When the semi-quantitative immunoassay reagent can be used for simultaneously performing immunoassay of a plurality of objects to be detected, a plurality of microspheres with different particle sizes corresponding to the objects to be detected one by one are respectively selected in the step (1), the microspheres with different particle sizes are sequentially subjected to cross-linking sealing of different antibodies corresponding to the objects to be detected in the subsequent steps (1), (2), (3) and (4), and finally, all microsphere solutions after cross-linking the antibodies are mixed to obtain the semi-quantitative immunoassay reagent.

Particularly, when the semi-quantitative immunoassay reagent can simultaneously perform immunoassay of three objects to be detected, corresponding microspheres with three different particle sizes are respectively selected in the step (1), the three particle sizes are respectively controlled to be 1 mu m, 2 mu m and 3 mu m, the microspheres with different particle sizes sequentially pass through the subsequent steps (1), (2), (3) and (4) to respectively perform cross-linking and sealing of different antibodies of the corresponding objects to be detected, and finally, all microsphere solutions after cross-linking the antibodies are mixed to obtain the semi-quantitative immunoassay reagent.
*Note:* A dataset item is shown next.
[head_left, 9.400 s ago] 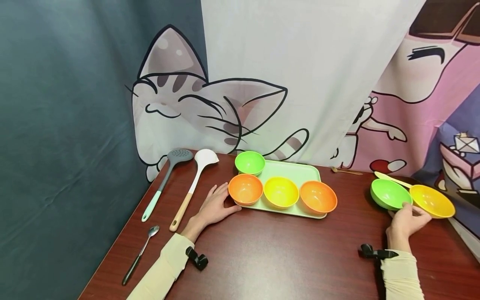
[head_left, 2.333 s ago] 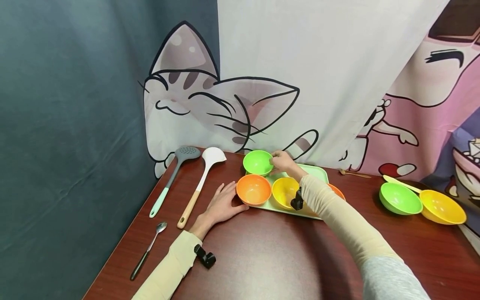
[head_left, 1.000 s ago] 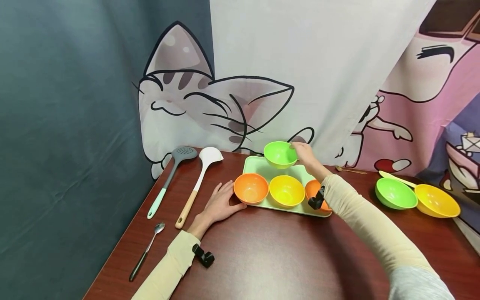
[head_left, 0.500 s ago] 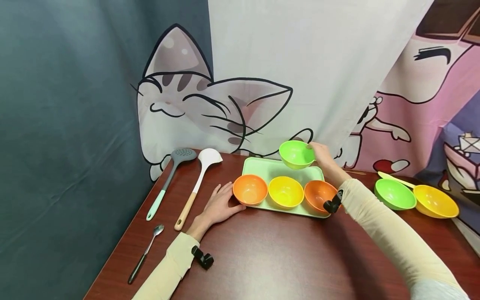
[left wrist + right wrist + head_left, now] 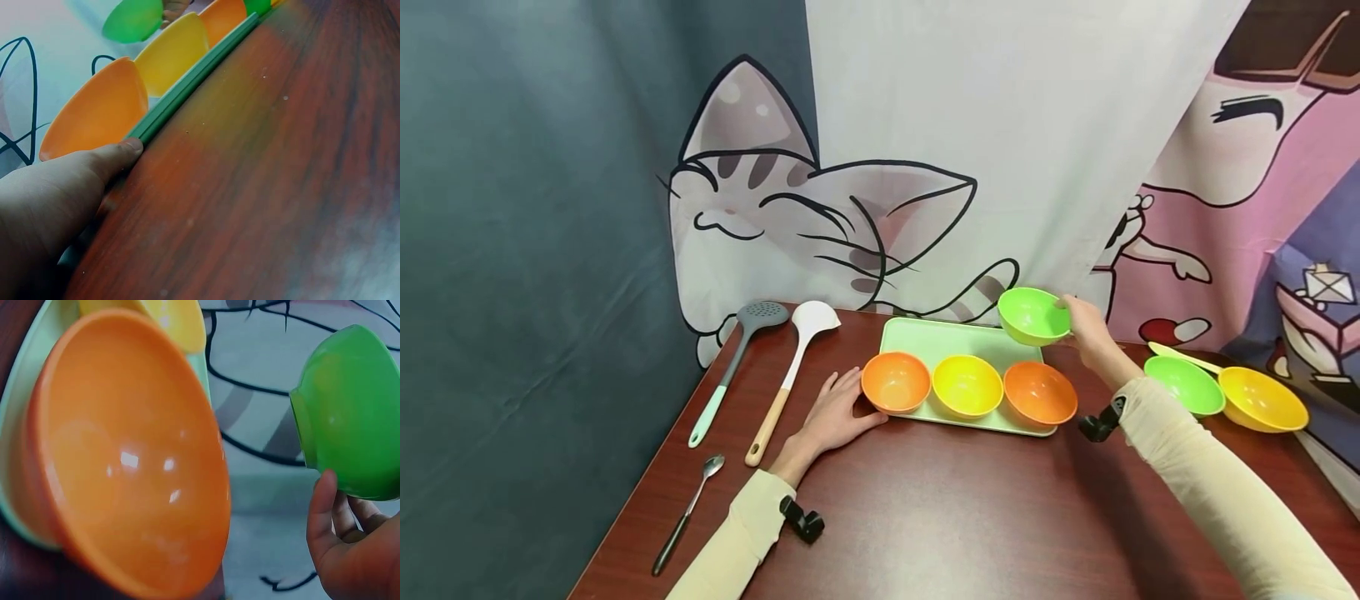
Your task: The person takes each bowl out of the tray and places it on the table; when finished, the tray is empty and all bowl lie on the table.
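Observation:
My right hand [image 5: 1090, 327] grips the right side of a green bowl [image 5: 1032, 317], held up over the back right corner of the pale green tray [image 5: 925, 333]. In the right wrist view, the thumb is low on the bowl's outside near its foot. My left hand [image 5: 838, 412] rests at the tray's front left corner with fingers extended; the thumb touches the tray edge in the left wrist view. Along the tray's front stand an orange bowl [image 5: 896, 383] beside that hand, a yellow bowl [image 5: 967, 387] in the middle and a second orange bowl [image 5: 1040, 393] at the right.
At the left lie a grey skimmer [image 5: 737, 358], a white ladle [image 5: 793, 367] with a wooden handle and a small spoon [image 5: 688, 512]. At the right are another green bowl [image 5: 1187, 386], a yellow-orange bowl [image 5: 1262, 400] and a yellow utensil handle [image 5: 1183, 357]. A curtain [image 5: 887, 100] hangs behind.
My right hand took the green bowl from the tray's back left, lifted it and carried it right. Earlier that hand was at the other green bowl far right. My left hand has stayed put.

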`<state>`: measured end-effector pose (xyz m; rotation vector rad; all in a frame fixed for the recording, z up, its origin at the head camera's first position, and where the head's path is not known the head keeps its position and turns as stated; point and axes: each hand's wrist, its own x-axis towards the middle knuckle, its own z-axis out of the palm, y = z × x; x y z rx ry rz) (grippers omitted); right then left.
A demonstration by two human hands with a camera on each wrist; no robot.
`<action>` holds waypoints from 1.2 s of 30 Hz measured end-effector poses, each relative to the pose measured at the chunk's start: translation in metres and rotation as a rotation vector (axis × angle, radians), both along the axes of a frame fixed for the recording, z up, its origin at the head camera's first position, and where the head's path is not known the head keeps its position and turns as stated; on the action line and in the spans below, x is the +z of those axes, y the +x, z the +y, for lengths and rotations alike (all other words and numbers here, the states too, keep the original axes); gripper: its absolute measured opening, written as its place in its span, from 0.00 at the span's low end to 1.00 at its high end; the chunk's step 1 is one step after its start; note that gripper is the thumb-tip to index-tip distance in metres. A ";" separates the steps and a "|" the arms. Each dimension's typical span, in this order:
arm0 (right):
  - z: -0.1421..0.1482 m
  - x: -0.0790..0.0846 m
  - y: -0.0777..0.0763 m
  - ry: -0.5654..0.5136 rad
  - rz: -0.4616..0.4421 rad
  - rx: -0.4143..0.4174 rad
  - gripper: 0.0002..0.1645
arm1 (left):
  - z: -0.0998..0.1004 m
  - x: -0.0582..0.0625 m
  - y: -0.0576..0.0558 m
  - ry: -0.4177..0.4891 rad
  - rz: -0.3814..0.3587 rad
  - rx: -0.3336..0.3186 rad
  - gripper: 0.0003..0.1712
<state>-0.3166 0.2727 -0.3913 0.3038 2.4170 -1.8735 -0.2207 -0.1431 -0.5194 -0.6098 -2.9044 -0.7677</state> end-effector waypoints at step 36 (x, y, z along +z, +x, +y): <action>0.058 -0.044 0.067 -0.602 -0.053 -0.232 0.10 | 0.003 -0.001 -0.002 0.018 0.002 0.000 0.49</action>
Compared with the prior art, the invention has the following advantages:

the invention uses the surface of the microsphere to coat polyclonal antibodies or a plurality of monoclonal antibodies, and the polyclonal antibodies or the monoclonal antibodies are combined with each other through immunoreaction between the object to be measured (antigen) and the antibodies on the microsphere, and the microspheres are polymerized together through formed antigen/antibody conjugates to form a microsphere polymer, so that the particle size distribution of the microspheres is changed, the data of the microspheres with original particle size is reduced, and the concentration estimation (semi-quantitative) of the object to be measured is carried out by calculating the reduction amount or reduction ratio of the microspheres according to the counting result of the particle size instrument on the corresponding microspheres, which is faster; meanwhile, the surface of the microsphere with different particle size specifications can be coated with corresponding antibodies of different objects to be detected, and the change of the number of the microspheres with different particle sizes is counted, so that the simultaneous detection and concentration estimation of the different objects to be detected are realized, and the aim of high-throughput detection is fulfilled.

Drawings

FIG. 1 is a schematic diagram showing the structure of microspheres of a surface-coated antibody in example 1 of the present invention;

FIG. 2 is a schematic structural view of polymerization between microspheres in example 1 of the present invention;

in FIGS. 1 and 2, 1-microsphere, 5-polyclonal antibody, 4-analyte;

FIG. 3 is a graph comparing the particle size distribution of microspheres before and after examination in example 1 of the present invention;

FIG. 4 is a standard curve between the concentration of clenbuterol and the percentage of particles lost in example 1 of the present invention;

FIG. 5 is a schematic diagram showing the structure of microspheres of the antibody coating of the bread in example 2 of the present invention;

FIG. 6 is a schematic structural view of polymerization between microspheres in example 2 of the present invention;

in FIGS. 5 and 6, 1-microsphere, 2-antibody I, 3-antibody II, 4-analyte;

FIG. 7 is a standard curve of the concentration of salbutamol versus the percentage of particles lost in example 2 of the present invention;

FIG. 8 is a standard curve of myoglobin concentration versus percent particles lost in example 3 of the present invention;

FIG. 9 is a standard curve between the concentration of creatine kinase MB-type isozyme and the percentage of lost particles in example 3 of the present invention;

fig. 10 is a standard curve between troponin I concentration and the percentage of particles lost in example 3 of the present invention.

Detailed Description

The present invention will be described in detail with reference to specific examples.

Example 1

Clenbuterol, salbutamol and ractopamine detection reagent

1. Preparation of polystyrene microspheres

Adding alcohol-water solution of polyvinylpyrrolidone into a flask, fully stirring, adding mixed solution of azodiisobutyronitrile, styrene and divinylbenzene under the protection of nitrogen, introducing nitrogen for 30 minutes, heating to 70 ℃, stirring, condensing and refluxing for 12 hours. The size of polystyrene microspheres generated by the reaction is controlled by adjusting the addition amount of styrene and divinylbenzene, and microspheres with average particle diameters of about 1 μm, 2 μm and 3 μm are prepared in sequence.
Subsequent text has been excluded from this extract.